→ **ASSIGNMENT**
Taking the data below, please print only the lines from the line holding "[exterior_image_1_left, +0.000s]" to the line holding "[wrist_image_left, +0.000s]", inclusive, with pictures omitted.

DATA FOR REVIEW Block Start

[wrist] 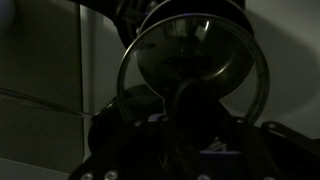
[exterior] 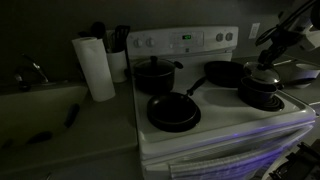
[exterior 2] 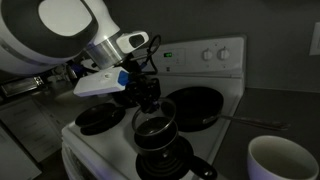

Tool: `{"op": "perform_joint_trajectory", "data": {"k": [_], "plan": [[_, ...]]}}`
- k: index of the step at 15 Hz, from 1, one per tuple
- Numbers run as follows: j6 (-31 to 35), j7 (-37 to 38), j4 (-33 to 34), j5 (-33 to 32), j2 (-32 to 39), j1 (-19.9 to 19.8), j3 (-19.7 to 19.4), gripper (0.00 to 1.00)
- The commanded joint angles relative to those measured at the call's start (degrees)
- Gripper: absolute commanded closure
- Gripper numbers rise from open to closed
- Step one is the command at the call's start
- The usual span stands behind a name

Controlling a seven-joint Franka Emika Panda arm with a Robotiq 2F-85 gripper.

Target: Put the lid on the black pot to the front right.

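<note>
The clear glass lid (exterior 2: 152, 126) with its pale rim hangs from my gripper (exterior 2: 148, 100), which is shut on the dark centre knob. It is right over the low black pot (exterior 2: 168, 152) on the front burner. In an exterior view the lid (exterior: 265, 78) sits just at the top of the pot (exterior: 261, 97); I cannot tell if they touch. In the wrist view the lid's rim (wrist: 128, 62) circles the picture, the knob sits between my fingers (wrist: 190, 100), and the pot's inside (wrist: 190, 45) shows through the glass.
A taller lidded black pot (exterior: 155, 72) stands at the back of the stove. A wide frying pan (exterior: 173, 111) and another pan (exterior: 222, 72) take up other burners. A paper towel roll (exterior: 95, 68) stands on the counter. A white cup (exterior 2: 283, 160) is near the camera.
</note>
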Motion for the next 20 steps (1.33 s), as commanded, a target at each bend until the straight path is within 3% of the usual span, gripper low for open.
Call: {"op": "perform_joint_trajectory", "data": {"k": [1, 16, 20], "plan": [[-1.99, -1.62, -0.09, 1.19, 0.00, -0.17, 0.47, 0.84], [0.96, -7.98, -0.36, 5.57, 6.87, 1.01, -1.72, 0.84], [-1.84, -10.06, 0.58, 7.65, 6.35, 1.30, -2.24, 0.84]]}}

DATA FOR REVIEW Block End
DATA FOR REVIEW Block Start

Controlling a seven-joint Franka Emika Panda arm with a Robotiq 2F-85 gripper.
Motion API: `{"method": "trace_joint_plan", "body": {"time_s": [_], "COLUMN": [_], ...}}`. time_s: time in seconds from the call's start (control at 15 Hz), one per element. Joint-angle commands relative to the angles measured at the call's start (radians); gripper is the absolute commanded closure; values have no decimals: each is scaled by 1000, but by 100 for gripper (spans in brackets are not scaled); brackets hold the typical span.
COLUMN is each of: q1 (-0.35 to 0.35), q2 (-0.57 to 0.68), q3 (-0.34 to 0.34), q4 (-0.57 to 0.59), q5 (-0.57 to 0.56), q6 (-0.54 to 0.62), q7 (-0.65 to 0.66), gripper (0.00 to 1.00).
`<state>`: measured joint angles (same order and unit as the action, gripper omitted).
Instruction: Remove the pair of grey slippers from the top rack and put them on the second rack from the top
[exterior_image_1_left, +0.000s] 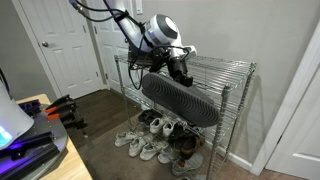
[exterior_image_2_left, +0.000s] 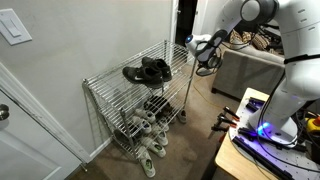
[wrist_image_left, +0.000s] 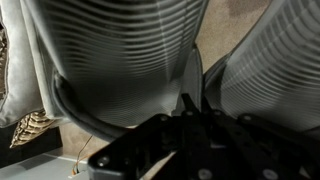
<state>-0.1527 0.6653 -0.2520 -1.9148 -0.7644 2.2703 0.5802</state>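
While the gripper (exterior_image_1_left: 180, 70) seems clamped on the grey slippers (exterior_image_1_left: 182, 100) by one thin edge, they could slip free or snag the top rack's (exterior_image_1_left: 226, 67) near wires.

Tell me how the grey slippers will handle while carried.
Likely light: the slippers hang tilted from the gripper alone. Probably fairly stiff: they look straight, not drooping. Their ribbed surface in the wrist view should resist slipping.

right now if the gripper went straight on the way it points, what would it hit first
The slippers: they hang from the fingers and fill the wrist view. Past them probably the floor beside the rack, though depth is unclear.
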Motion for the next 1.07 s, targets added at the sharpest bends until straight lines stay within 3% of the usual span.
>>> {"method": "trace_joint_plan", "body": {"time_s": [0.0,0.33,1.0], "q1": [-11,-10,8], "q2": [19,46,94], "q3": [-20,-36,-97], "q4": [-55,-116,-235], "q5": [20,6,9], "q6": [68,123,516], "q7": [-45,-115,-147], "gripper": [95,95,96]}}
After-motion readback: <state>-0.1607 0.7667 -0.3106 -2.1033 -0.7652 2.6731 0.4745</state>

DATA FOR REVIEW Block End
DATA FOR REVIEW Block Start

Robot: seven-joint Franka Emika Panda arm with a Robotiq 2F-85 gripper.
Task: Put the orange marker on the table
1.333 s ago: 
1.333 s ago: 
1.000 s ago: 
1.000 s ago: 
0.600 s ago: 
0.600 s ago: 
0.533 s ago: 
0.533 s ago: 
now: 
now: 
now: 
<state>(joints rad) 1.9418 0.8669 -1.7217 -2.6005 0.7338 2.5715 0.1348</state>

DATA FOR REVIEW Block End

→ **OUTPUT FOR THIS EXERCISE**
[exterior_image_1_left, +0.000s] 
[exterior_image_2_left, +0.000s] 
[wrist_image_left, +0.000s] 

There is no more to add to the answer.